Blocker for Heroin Addiction? A Cautionary Tale About Press Hype and Truth

If you were paying attention to news about successful treatments for opioid addiction you probably fell out of your chair when you saw a stream of headlines one mid-month morning proclaiming that a way to “block” addiction to heroin had been found. All of the articles were based on one of two press releases, both of which were issued by the institutions where the lead authors of an animal study work (University of Colorado and University of Adelaide). The study was published in the August 15 issue of the Journal of Neuroscience.

In fact, the study was about how a promising new immune system component can contribute to pain relief with lower amounts of opioids. It was not about addiction.

Thanks to SciCurious, a Scientific American blogger, the truth got out pretty fast. But it was too late for the hundreds of articles that have already been published—with no retractions or corrections that we can find.

This is a cautionary tale about journalists who, instead of going to the easily-findable study itself, rely on the press release.

What the headline of the actual article says: “Opioid Activation of Toll-Like Receptor 4 Contributes to Drug Reinforcement.”

What the press release headline from the University of Colorado says: “New study involving CU-Boulder shows heroin, morphine addiction can be blocked.”
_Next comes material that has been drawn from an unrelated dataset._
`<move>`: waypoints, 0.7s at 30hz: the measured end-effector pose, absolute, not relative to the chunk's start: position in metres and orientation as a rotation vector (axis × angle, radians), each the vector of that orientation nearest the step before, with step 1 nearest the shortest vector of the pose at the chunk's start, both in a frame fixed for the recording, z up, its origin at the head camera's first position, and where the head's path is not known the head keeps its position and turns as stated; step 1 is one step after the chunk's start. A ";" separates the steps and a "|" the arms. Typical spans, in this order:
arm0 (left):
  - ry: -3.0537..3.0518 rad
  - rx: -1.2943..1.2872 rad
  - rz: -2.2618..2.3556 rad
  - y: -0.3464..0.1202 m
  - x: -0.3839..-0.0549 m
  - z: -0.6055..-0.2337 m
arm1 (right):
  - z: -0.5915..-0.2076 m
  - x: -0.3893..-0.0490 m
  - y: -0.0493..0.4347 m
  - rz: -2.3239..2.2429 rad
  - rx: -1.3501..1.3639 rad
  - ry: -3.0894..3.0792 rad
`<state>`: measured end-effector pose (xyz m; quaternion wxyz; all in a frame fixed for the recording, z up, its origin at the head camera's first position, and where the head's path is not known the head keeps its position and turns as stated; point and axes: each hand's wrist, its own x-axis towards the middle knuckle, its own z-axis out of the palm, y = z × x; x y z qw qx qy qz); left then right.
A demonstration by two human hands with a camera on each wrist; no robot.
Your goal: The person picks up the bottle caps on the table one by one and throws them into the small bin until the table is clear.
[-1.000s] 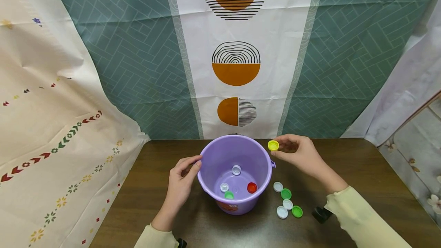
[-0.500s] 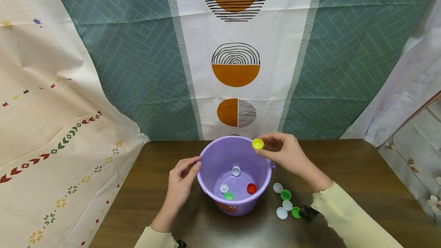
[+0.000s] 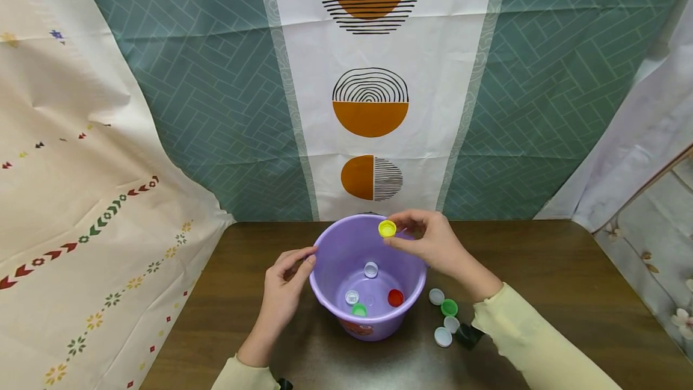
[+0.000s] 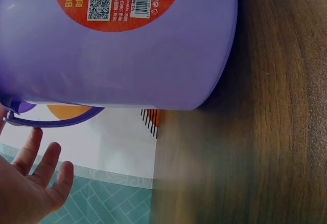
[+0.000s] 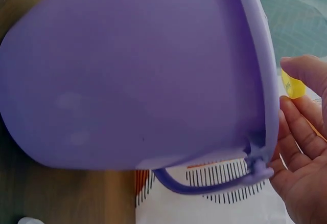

What the press release headline from the University of Adelaide says: “Scientists can now block heroin, morphine addiction; clinical trials possible within 18 months.”

This major disconnect between press release and study—and the authors appear to have willingly participated in it because they are quoted in the press releases as saying their study shows addiction can be blocked—was dutifully perpetuated by the press.

What Fox News said: “Researchers find way to block heroin, morphine addiction.”

From BusinessWeek: “Heroin Immune Cell Seen as Hope for 21 Million Abusers.”

And don’t blame it only on the lay media. The internet is full of websites like “Medical News Daily” which ran its write-up of the press release under this headline: “Morphine and Heroin Addiction Can be Bed by Targeting Immune System.”

For those who are interested, here’s how the abstract begins: “Opioid action was thought to exert reinforcing effects solely via the initial agonism of opioid receptors. Here, we present evidence for an additional novel contributor to opioid reward: the innate immune pattern-recognition receptor, toll-like receptor 4 (TLR4), and its MyD88-dependent signaling. Blockade of TLR4/MD2 by administration of the nonopioid, unnatural isomer of naloxone, (+)-naloxone (rats), or two independent genetic knock-outs of MyD88-TLR4-dependent signaling (mice), suppressed opioid-induced conditioned place preference. (+)-Naloxone also reduced opioid (remifentanil) self-administration (rats), another commonly used behavioral measure of drug reward. Moreover, pharmacological blockade of morphine-TLR4/MD2 activity potently reduced morphine-induced elevations of extracellular dopamine in rat nucleus accumbens, a region critical for opioid reinforcement. Importantly, opioid-TLR4 actions are not a unidirectional influence on opioid pharmacodynamics, since TLR4−/− mice had reduced oxycodone-induced p38 and JNK phosphorylation, while displaying potentiated analgesia.” (For the entire abstract, go to

Maybe this is too difficult for your average journalist to understand. But the average journalist should at least know to call an addiction treatment expert to find out if such a thing is possible, and there must be health care journalists who have heard of methadone and buprenorphine.

What SciCurious said:

“1. Is this paper good? Oh yes! Really neat! Cool new mechanism!
2. Does it “block” heroin addiction? No.”

The study was funded by the National Institute on Drug Abuse and the Australian Research Council. The NIDA press office didn’t respond to a request for an explanation about whether this study actually shows a way to block addiction.

SciCurious explains (and we paraphrase): For the study, rats self-administered remifentanil – a form of fentanyl, highly reinforcing – very quickly because it made them feel good. Then they were given (+)-naloxone, a mirror isomer of naloxone, immediately prior to self-administration of remifentanil. They did not self-administer it at all. So it did block the rewarding effects of the drugs. But, as SciCurious wrote, “these rats were not addicts, and they did not look at things like reinstatement for drug-seeking behavior or other measures.” She added, “there’s a big difference between blocking the effects in a rat that’s only had a few days experience, and blocking them in a years-long addict.”

Should (+)-naloxone be tested? Yes, said SciCurious. But she noted that there have been many drugs that block self-administration for morphine, but these drugs haven’t worked in patients.

What (+)-naloxone does do—and what the study shows it does—is potentiate the effects of pain relief. This was tested by measuring the length of time it takes for a mouse to remove its tail from a hot plate. When the mouse is on remifentanil, it takes longer to remove its tail because it can’t feel the pain. When it’s on (+)-naloxone and remifentanil, it takes even longer.  “(+)-naloxone has not cured addiction,” writes SciCurious. “But it could do great things with pain.”